DIRECTIONS FOR THIS TASK: If a line includes "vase", copy it out of the entries.

....

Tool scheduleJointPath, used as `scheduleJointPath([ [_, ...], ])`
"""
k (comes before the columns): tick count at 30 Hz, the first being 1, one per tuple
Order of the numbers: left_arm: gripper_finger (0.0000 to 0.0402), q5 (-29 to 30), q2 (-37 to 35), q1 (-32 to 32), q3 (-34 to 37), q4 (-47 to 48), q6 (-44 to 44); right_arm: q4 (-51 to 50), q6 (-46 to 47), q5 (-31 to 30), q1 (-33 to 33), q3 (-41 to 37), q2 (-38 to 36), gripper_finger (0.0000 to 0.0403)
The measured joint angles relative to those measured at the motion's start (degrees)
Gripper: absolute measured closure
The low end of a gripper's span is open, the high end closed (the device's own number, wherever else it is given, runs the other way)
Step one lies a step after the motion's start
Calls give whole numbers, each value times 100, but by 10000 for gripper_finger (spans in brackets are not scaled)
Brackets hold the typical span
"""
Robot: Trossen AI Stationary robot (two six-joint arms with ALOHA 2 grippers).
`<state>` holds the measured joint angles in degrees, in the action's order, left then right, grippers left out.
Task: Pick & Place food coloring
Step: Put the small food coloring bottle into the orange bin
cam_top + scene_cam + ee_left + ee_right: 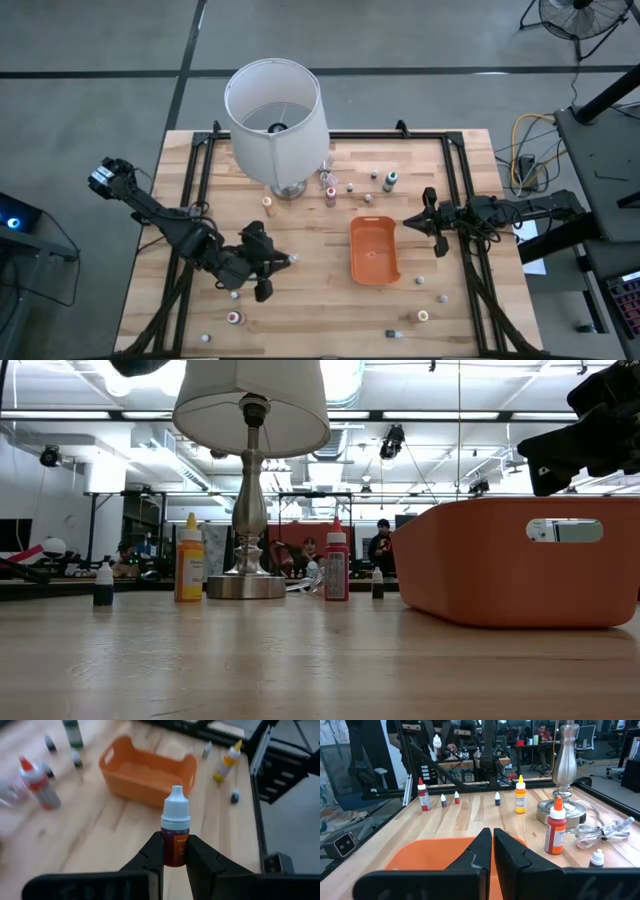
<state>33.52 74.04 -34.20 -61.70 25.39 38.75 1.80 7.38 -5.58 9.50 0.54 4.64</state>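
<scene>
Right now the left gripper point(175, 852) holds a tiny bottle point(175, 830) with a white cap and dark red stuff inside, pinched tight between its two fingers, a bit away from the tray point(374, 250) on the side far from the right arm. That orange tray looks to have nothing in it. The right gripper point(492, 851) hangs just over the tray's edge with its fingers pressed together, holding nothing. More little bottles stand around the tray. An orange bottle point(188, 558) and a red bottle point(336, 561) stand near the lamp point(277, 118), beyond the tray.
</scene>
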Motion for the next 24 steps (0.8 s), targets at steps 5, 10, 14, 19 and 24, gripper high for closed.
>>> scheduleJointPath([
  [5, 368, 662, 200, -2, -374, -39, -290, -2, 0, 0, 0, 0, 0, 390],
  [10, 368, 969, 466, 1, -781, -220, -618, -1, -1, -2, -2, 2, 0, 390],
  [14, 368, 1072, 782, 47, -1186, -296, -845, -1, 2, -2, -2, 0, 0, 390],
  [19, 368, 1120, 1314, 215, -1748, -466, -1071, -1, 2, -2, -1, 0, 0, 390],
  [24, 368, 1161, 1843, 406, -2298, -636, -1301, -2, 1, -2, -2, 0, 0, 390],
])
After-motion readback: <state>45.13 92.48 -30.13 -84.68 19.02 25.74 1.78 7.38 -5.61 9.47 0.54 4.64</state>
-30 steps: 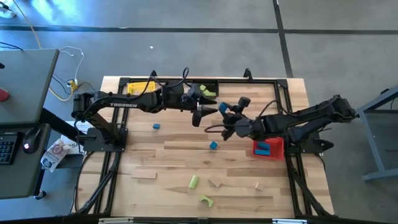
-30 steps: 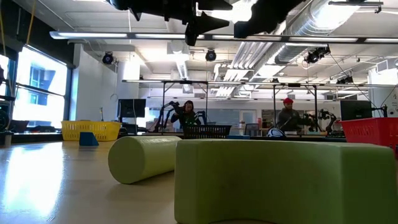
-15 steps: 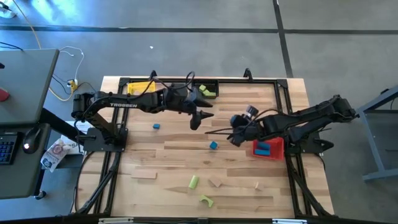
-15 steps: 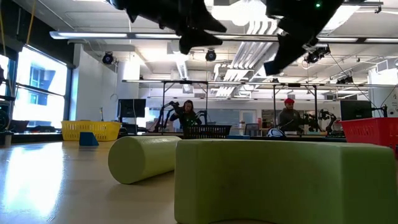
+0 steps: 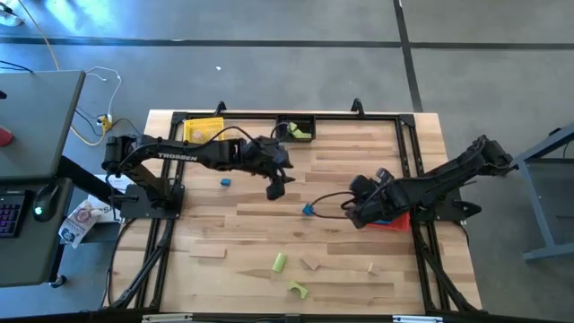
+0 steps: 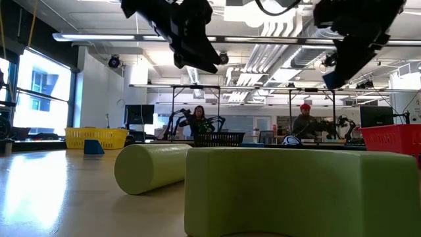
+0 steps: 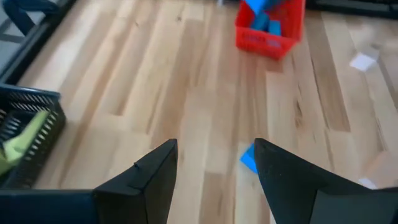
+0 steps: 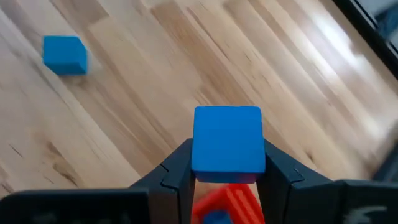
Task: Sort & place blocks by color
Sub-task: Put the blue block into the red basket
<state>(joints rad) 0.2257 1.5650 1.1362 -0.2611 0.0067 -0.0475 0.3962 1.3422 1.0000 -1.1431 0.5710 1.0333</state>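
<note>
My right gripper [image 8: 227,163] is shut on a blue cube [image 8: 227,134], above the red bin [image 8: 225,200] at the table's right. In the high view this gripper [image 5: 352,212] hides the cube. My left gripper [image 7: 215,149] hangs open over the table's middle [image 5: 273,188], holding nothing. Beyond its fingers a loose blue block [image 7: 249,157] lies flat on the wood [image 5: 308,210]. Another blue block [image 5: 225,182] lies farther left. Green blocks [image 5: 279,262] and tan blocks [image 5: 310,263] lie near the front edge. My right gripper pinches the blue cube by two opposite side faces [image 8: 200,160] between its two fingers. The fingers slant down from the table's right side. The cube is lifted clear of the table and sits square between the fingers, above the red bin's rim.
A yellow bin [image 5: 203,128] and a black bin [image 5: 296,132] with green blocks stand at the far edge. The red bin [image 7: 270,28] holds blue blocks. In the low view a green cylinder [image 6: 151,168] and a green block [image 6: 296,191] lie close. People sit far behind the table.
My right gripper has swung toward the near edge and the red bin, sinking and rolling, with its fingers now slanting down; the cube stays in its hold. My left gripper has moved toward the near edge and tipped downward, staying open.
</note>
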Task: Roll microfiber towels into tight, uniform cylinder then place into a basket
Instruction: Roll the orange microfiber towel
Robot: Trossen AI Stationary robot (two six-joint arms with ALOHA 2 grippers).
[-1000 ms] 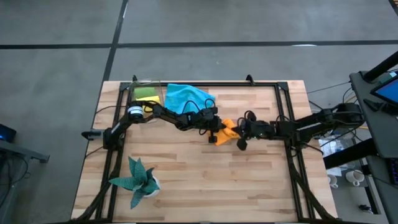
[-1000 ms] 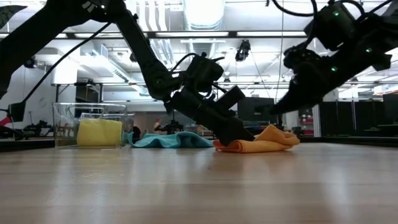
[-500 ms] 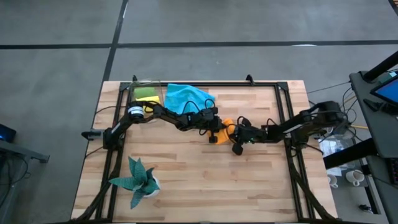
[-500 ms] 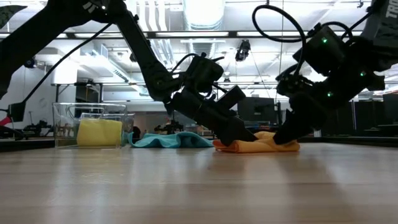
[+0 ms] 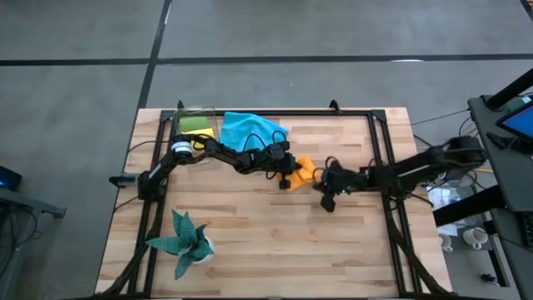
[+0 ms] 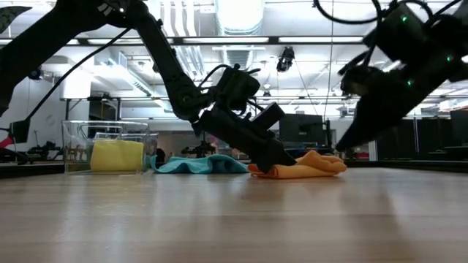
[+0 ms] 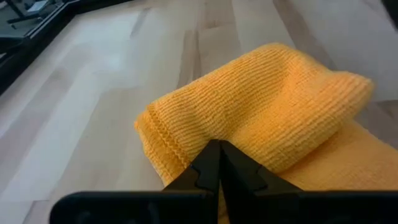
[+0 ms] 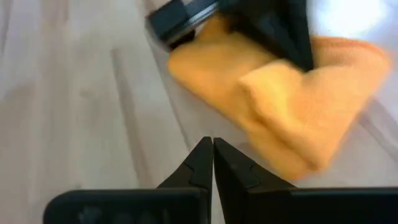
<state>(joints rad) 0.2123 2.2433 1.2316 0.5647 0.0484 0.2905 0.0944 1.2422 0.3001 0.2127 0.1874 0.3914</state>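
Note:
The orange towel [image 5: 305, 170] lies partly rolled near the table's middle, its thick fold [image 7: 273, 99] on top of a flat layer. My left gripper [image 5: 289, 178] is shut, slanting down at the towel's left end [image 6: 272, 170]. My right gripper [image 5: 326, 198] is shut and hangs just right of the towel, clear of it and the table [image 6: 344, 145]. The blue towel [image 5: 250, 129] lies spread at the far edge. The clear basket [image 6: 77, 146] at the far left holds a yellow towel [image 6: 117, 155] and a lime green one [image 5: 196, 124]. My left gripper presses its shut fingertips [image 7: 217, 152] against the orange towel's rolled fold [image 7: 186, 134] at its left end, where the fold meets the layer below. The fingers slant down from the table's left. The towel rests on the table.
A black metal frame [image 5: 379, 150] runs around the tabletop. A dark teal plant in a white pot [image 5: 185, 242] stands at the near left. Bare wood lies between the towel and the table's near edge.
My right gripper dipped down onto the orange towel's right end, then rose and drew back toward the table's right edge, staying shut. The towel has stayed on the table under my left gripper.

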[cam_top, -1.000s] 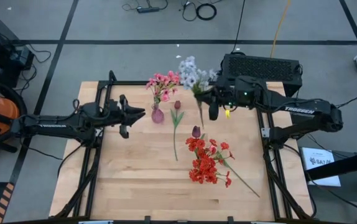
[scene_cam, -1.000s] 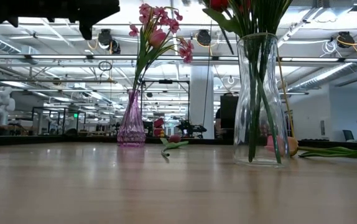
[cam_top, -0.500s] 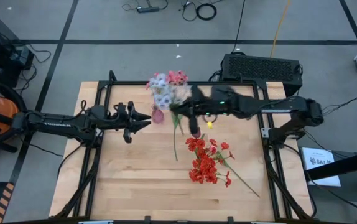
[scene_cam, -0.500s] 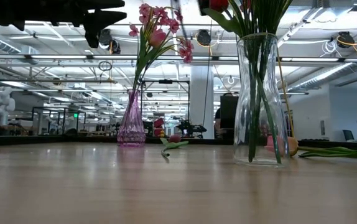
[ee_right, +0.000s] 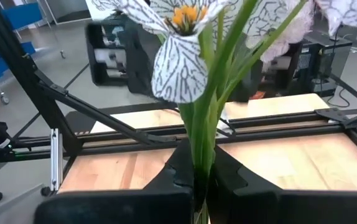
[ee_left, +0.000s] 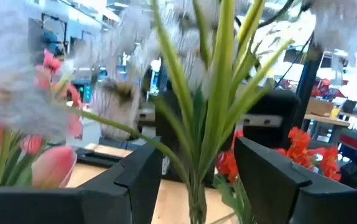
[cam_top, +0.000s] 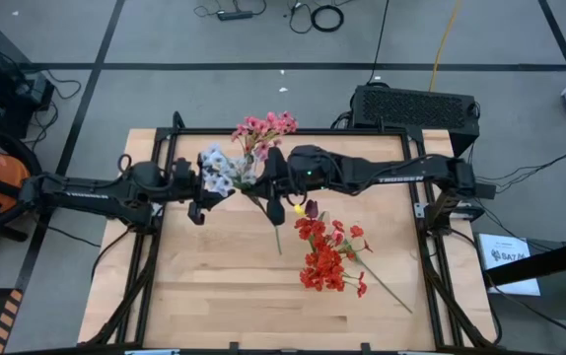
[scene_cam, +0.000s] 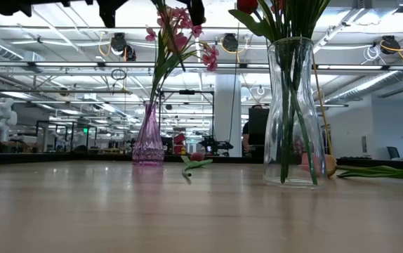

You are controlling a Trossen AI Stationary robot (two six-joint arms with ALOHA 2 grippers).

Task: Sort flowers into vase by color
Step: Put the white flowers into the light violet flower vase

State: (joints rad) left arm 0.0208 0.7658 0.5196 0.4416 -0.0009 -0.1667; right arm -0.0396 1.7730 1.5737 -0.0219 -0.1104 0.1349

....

SOLUTION:
Task: Sort flowers into vase by color
Step: Put the white flowers into the light violet flower vase

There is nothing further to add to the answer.